### EXERCISE
Only the lines from the one containing "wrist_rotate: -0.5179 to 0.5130" through the final line of the entries below are wanted, each copied exactly.

::::::::::

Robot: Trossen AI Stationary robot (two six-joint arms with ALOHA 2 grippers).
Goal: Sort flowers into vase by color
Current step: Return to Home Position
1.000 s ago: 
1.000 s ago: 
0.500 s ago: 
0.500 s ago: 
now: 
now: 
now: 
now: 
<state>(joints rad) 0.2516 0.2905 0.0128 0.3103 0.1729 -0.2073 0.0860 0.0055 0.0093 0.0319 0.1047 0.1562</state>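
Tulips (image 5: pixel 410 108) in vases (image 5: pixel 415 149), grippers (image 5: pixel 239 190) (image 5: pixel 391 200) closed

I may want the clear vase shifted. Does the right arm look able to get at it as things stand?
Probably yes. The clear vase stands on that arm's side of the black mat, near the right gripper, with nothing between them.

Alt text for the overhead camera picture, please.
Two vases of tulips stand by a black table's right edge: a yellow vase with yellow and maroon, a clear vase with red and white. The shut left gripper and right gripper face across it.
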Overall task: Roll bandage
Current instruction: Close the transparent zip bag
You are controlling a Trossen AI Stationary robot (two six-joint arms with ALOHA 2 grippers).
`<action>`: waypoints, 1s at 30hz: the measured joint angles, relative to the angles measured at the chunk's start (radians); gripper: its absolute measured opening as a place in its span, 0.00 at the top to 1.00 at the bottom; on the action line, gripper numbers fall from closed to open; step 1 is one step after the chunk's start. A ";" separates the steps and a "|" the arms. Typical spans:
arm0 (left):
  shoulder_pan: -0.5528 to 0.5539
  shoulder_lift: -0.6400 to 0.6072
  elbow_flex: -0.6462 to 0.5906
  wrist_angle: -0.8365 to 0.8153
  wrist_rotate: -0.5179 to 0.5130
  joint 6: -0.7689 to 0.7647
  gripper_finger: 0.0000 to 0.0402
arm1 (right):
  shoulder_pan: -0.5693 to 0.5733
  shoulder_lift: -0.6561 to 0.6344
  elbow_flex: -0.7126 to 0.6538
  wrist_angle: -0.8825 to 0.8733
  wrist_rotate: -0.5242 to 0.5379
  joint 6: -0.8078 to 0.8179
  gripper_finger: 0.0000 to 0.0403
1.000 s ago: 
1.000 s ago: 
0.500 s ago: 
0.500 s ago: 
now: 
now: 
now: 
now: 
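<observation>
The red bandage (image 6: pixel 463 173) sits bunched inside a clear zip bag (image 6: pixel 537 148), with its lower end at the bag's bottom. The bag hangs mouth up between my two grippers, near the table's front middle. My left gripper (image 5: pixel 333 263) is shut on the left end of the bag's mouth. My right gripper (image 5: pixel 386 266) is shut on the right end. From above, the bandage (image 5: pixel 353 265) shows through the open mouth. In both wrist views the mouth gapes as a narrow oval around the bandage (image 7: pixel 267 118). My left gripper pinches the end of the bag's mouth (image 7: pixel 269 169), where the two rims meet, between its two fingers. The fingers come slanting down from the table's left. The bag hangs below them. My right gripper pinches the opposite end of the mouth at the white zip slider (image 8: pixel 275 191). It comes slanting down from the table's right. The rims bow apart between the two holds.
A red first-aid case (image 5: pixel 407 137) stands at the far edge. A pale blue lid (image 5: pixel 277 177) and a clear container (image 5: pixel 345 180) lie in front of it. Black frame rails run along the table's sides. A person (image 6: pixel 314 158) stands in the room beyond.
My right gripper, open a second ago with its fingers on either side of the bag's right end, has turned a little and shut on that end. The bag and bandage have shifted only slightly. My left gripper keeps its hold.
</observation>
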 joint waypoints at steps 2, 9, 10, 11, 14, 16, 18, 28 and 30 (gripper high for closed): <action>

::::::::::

### ANSWER TO THIS EXERCISE
  wrist_rotate: -0.5179 to 0.5130
  joint 6: -0.7689 to 0.7647
  gripper_finger: 0.0000 to 0.0402
arm1 (right):
  shoulder_pan: -0.5693 to 0.5733
  shoulder_lift: -0.6561 to 0.6344
  elbow_flex: -0.7126 to 0.6538
  wrist_angle: -0.8825 to 0.8733
  wrist_rotate: -0.5242 to 0.5379
  joint 6: -0.8078 to 0.8179
  gripper_finger: 0.0000 to 0.0403
1.000 s ago: 
1.000 s ago: 
0.500 s ago: 
0.500 s ago: 
now: 
now: 
now: 
now: 
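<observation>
The red bandage (image 6: pixel 463 173) sits bunched inside a clear zip bag (image 6: pixel 537 148), with its lower end at the bag's bottom. The bag hangs mouth up between my two grippers, near the table's front middle. My left gripper (image 5: pixel 333 263) is shut on the left end of the bag's mouth. My right gripper (image 5: pixel 386 266) is shut on the right end. From above, the bandage (image 5: pixel 353 265) shows through the open mouth. In both wrist views the mouth gapes as a narrow oval around the bandage (image 7: pixel 267 118). My left gripper pinches the end of the bag's mouth (image 7: pixel 269 169), where the two rims meet, between its two fingers. The fingers come slanting down from the table's left. The bag hangs below them. My right gripper pinches the opposite end of the mouth at the white zip slider (image 8: pixel 275 191). It comes slanting down from the table's right. The rims bow apart between the two holds.
A red first-aid case (image 5: pixel 407 137) stands at the far edge. A pale blue lid (image 5: pixel 277 177) and a clear container (image 5: pixel 345 180) lie in front of it. Black frame rails run along the table's sides. A person (image 6: pixel 314 158) stands in the room beyond.
My right gripper, open a second ago with its fingers on either side of the bag's right end, has turned a little and shut on that end. The bag and bandage have shifted only slightly. My left gripper keeps its hold.
</observation>
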 joint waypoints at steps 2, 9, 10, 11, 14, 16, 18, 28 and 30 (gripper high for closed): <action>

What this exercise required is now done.